GOAL OF THE EXERCISE →
Print the data exactly. Omit the pictures.

DATASET CONTENT →
== == ==
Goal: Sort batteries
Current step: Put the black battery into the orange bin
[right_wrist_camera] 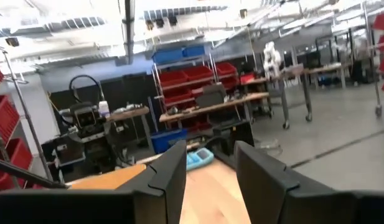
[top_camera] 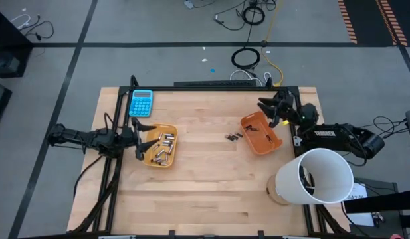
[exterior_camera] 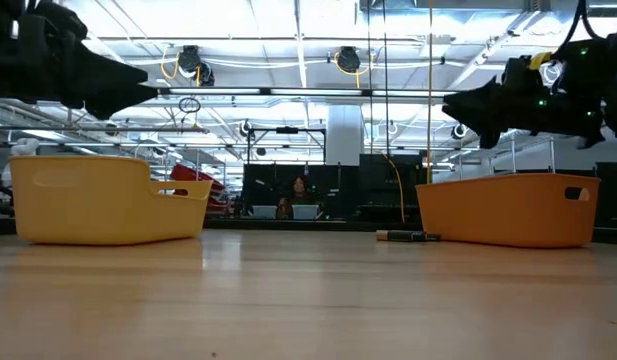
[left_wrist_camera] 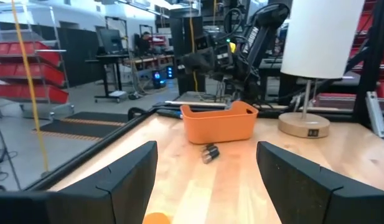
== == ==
RESPONSE TO THIS TASK →
Goal: Sort batteries
Current step: Put the black battery into the orange bin
[right_wrist_camera] 
[top_camera] 
[exterior_camera] 
[left_wrist_camera] 

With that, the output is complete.